A pull request is a GitHub feature, not a Git feature. It is a web page that shows the differences between your branch and the main branch, lets reviewers comment on specific lines, and provides the button that merges the change in when everyone approves.
Pull requests replace the Aldon approval workflow. Where you used to have a screen that listed pending promotions that needed approval, you now have a GitHub web page that shows the same thing — except it includes the actual code diff, line-by-line comments, automated checks, and a full audit trail of who said what and when.
Git is a separate tool from GitHub. Git is the version control system that runs locally on your machine. GitHub is a website that hosts Git repositories. You need Git installed on your laptop regardless of whether you use GitHub, GitLab, or anything else.
Download the Git installer from git-scm.com. On Windows, use the defaults for most options. One choice to pay attention to: when asked about line endings, choose "Checkout as-is, commit Unix-style line endings" — this prevents mixed line endings in code that will be deployed to the IBM i, where PASE is Unix-style.
Open a new command prompt (or terminal on Mac/Linux) and verify:
git --versionYou should see something like git version 2.44.0. If instead you see "command not found", close and reopen your terminal — Git added itself to the PATH and your existing terminal session does not know that yet.
Every commit you ever make in Git will have your name and email attached to it forever.
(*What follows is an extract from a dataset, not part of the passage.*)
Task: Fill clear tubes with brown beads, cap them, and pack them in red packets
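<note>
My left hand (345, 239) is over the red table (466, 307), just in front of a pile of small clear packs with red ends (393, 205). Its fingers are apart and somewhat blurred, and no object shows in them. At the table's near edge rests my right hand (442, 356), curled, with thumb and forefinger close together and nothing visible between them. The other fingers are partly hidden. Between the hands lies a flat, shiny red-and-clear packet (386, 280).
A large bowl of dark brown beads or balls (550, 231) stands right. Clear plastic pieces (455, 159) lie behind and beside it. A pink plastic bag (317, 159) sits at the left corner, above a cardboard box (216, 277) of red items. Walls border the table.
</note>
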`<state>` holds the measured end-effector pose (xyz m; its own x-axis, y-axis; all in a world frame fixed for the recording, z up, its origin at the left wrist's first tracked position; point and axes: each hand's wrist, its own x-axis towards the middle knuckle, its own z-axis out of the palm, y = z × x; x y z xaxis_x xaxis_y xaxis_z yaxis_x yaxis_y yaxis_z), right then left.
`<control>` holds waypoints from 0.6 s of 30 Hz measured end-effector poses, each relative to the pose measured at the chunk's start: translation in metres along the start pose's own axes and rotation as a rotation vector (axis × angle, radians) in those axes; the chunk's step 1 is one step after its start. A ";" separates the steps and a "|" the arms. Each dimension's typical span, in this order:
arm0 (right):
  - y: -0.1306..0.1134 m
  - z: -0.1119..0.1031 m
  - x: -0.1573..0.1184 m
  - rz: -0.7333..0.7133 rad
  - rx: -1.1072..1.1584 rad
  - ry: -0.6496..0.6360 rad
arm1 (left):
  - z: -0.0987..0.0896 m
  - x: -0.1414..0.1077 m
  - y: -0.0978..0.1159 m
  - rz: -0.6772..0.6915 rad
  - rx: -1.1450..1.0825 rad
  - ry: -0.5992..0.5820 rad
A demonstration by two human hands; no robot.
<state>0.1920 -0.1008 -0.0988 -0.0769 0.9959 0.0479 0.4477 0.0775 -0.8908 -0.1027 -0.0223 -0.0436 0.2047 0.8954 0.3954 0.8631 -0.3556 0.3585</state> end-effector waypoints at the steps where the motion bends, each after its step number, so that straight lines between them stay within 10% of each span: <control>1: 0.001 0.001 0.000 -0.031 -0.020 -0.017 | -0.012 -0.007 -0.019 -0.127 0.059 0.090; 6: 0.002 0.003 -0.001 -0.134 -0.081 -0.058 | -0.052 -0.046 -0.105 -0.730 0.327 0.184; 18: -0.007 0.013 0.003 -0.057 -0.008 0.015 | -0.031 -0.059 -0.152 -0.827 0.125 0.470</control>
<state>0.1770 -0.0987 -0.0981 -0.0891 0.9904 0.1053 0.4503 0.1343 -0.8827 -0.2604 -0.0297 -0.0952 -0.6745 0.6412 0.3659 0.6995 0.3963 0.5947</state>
This cannot be easily changed later. Set it correctly the first time:
git config --global user.name "Your Full Name"
git config --global user.email "your.work.email@company.com"Use your work email, not a personal one. Organisations that use GitHub Enterprise will require that the email on the commit match the email on your GitHub account — and that is validated on every push.
If your organisation uses GitHub Enterprise, your account will be provisioned by IT. Follow whatever onboarding process they have. If you are using GitHub.com, go to github.com and sign up. Use your work email.
In VS Code, press Ctrl + Shift + P to open the Command Palette and type:
GitHub: Sign InVS Code opens your browser, GitHub asks you to authorise the VS Code application, you click Authorise, and the browser redirects back to VS Code. You are now signed in. VS Code can now create repositories, clone existing ones, and push commits without being asked for credentials each time.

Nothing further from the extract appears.